= Extracted data entries =

- Opening Delimiter -

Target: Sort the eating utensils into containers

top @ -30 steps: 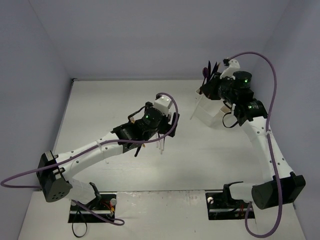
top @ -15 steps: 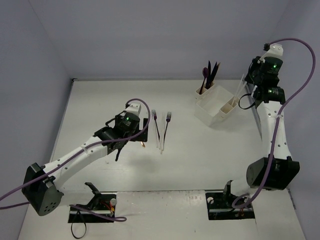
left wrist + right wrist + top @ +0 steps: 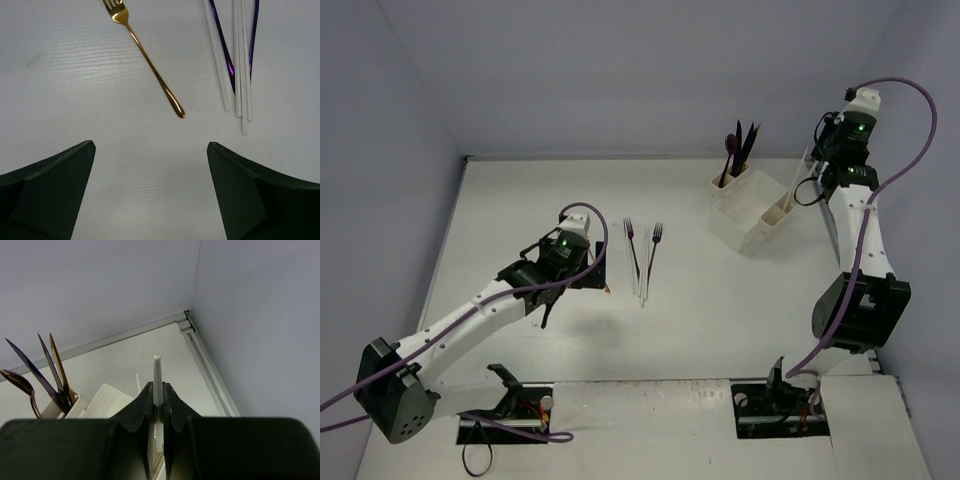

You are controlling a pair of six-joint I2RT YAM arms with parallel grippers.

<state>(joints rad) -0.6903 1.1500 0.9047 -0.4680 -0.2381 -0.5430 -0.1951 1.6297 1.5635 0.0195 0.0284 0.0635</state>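
Note:
Several eating utensils lie mid-table: a gold fork [image 3: 150, 65], and to its right purple-blue forks [image 3: 632, 245] and clear white ones [image 3: 237, 60]. My left gripper [image 3: 150, 150] hovers open just short of the gold fork's handle end, with nothing between its fingers; from above it [image 3: 578, 280] is left of the pile. My right gripper [image 3: 157, 390] is shut on a white plastic utensil [image 3: 157, 372], held upright above the containers [image 3: 750, 215] near the back right corner. One cup [image 3: 60, 410] holds purple-blue and gold utensils [image 3: 50, 375]. Another cup [image 3: 778, 215] holds a white one.
The back wall and right wall meet close behind my right gripper, with a metal strip [image 3: 207, 365] along the table edge. The table's left half [image 3: 510, 210] is bare white surface.
My right arm swung from the organizer's left side to its right, carrying the white utensil. My left arm drew back to the left, uncovering the utensils on the table.

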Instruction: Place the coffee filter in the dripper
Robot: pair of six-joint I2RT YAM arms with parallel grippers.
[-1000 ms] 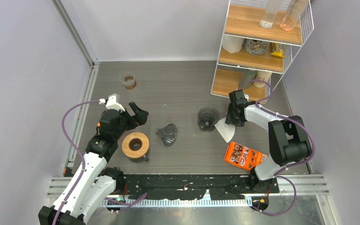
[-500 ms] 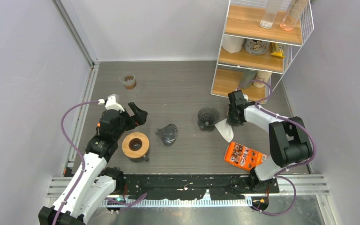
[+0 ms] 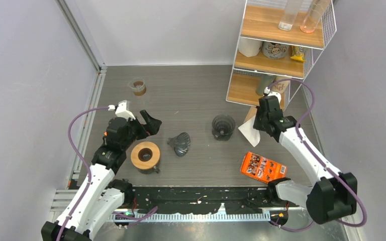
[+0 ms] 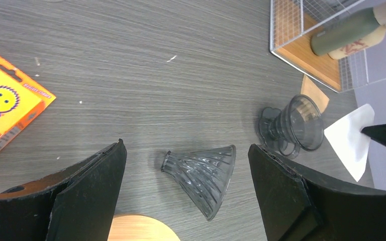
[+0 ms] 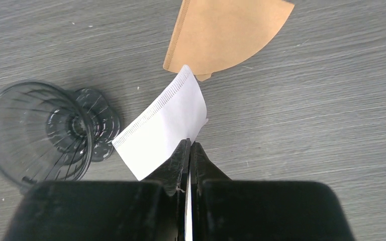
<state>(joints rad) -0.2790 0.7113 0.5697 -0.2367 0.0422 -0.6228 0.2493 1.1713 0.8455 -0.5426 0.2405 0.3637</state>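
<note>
Coffee filter [image 3: 248,131] lifted, pinched in right jaws.

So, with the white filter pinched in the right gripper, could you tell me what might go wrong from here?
The right gripper holds the white filter only by one edge, so it could slip or flap. The filter looks flat, not opened into a cone, so it may not seat in the dripper. That dripper seems light; a nudge could shift it.
</note>
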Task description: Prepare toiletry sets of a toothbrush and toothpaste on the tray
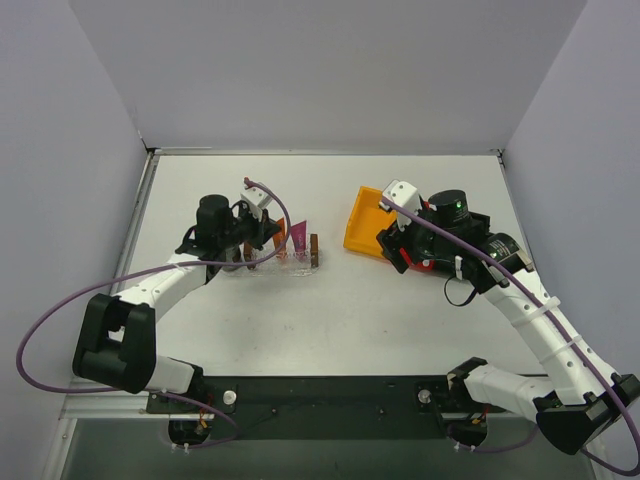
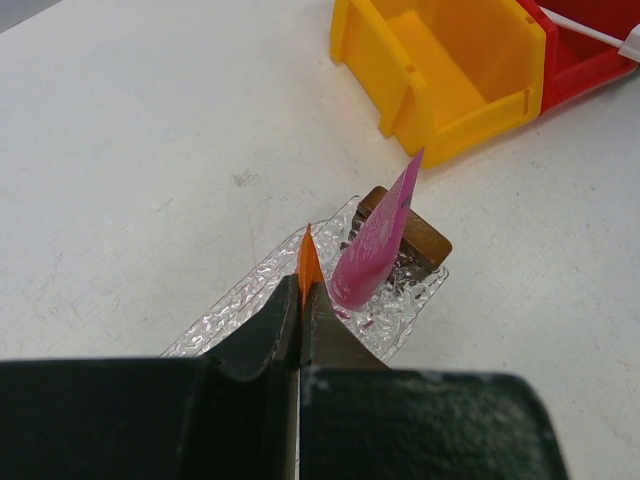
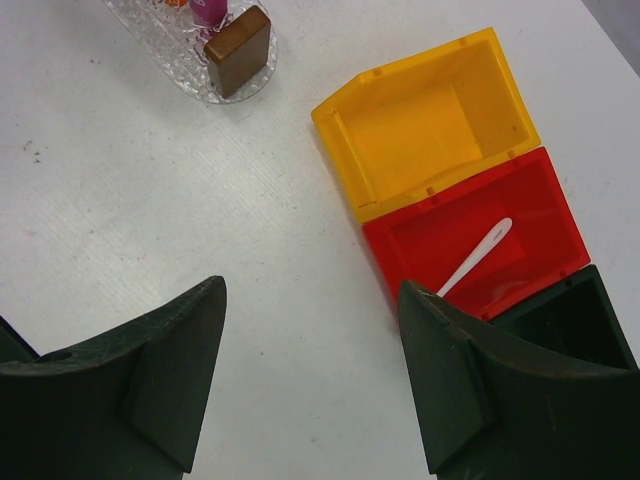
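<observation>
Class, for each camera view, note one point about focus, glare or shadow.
Top view: even light, faint shadows on the table. Left wrist view: near jaws dark and soft, the clear tray sparkles. Right wrist view: jaws blurred, toothbrush crisp.

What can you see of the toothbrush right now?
The toothbrush is slim, all white and looks like plastic. It lies flat and diagonal inside the red bin, alone there, with its wider rounded end pointing away from the open right hand, which hovers above without touching it. Bristles cannot be made out.
</observation>
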Robot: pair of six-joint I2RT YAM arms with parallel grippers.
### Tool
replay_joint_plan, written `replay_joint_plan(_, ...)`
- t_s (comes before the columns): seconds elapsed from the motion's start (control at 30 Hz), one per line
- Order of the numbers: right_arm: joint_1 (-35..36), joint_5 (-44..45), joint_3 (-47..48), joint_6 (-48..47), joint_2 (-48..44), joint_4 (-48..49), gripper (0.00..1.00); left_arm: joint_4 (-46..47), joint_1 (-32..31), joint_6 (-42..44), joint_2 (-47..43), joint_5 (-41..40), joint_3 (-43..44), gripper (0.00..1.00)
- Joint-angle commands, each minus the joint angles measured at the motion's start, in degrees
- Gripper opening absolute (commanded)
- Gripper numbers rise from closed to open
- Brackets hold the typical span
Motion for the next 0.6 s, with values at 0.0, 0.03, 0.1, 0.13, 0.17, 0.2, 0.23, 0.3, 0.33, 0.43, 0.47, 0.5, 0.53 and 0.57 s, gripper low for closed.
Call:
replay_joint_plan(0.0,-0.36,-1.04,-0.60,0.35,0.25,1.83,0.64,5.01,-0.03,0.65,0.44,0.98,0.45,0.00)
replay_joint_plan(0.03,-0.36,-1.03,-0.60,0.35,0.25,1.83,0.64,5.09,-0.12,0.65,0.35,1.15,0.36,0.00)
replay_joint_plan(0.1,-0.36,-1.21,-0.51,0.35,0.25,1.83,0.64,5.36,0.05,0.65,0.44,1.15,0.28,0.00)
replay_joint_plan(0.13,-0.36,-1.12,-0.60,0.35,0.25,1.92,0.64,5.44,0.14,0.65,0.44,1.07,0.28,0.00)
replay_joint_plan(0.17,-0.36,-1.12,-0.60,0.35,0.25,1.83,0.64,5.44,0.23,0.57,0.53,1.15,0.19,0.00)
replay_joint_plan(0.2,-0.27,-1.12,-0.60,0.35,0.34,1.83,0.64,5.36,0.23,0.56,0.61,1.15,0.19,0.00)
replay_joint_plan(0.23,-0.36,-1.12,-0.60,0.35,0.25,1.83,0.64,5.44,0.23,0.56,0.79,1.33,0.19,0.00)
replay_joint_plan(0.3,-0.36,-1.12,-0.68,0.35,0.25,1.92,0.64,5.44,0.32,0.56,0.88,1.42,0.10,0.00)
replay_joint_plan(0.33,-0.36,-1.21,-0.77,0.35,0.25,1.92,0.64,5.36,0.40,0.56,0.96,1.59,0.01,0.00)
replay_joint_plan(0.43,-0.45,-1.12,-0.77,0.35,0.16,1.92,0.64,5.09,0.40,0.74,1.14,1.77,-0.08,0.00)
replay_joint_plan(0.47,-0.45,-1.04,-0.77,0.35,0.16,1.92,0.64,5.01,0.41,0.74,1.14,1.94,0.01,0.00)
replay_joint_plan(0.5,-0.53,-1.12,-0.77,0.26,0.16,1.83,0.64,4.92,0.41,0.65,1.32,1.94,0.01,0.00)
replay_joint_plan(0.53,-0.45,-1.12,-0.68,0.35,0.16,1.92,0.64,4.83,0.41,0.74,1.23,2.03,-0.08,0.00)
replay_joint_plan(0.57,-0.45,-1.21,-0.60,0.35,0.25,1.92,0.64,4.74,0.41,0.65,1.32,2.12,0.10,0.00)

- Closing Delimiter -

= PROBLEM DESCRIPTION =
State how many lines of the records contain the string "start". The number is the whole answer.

= COMPLETED EXERCISE =
2